Research

Exclusion of known gene for enamel development in two Brazilian families with amelogenesis imperfecta

Maria CLG Santos¹ , P Suzanne Hart² , Mukundhan Ramaswami³ , Cláudia M Kanno⁴ , Thomas C Hart⁵ and Sergio RP Line⁶

¹  PHD student, Department of Morphology, Dental School of Piracicaba, State University of Campinas, Piracicaba, SP, Brazil

²  PHD, National Human Genome Research Institute, NIH Bethesda MD, USA

³  student, National Institute for Dental and Craniofacial Research, Bethesda, MD, USA

⁴  School of Dentistry of Aracatuba, University of the State of Sao Paulo, UNESP, Brazil

⁵  PHD, National Institute for Dental and Craniofacial Research, Bethesda, MD, USA

⁶  PHD, Department of Morphology, Dental School of Piracicaba, State University of Campinas, Piracicaba, SP, Brazil

author email corresponding author email

Head & Face Medicine 2007, 3:8doi:10.1186/1746-160X-3-8

Published:	31 January 2007

Abstract

Amelogenesis imperfecta (AI) is a genetically heterogeneous group of diseases that result in defective development of tooth enamel.
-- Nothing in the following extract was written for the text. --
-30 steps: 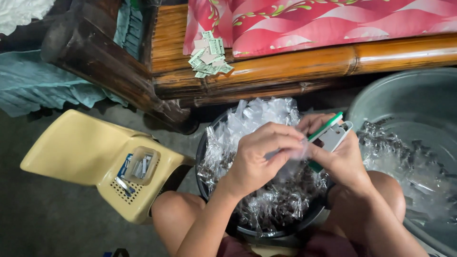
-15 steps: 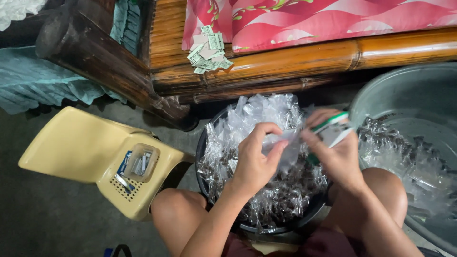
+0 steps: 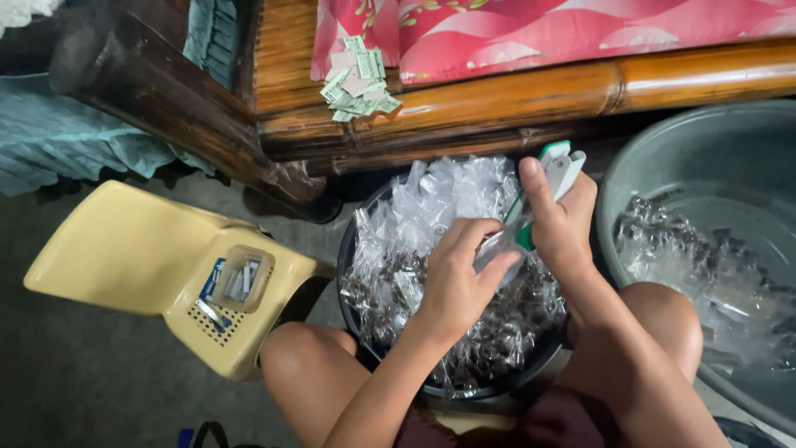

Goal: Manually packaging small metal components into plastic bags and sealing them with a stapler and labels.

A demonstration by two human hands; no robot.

Mutations in several enamel proteins and proteinases have been associated with AI. The object of this study was to evaluate evidence of etiology for the six major candidate gene loci in two Brazilian families with AI. Genomic DNA was obtained from family members and all exons and exon-intron boundaries of the ENAM, AMBN, AMELX, MMP20, KLK4 and Amelotin gene were amplified and sequenced. Each family was also evaluated for linkage to chromosome regions known to contain genes important in enamel development. The present study indicates that the AI in these two families is not caused by any of the known loci for AI or any of the major candidate genes proposed in the literature. These findings indicate extensive genetic heterogeneity for non-syndromic AI.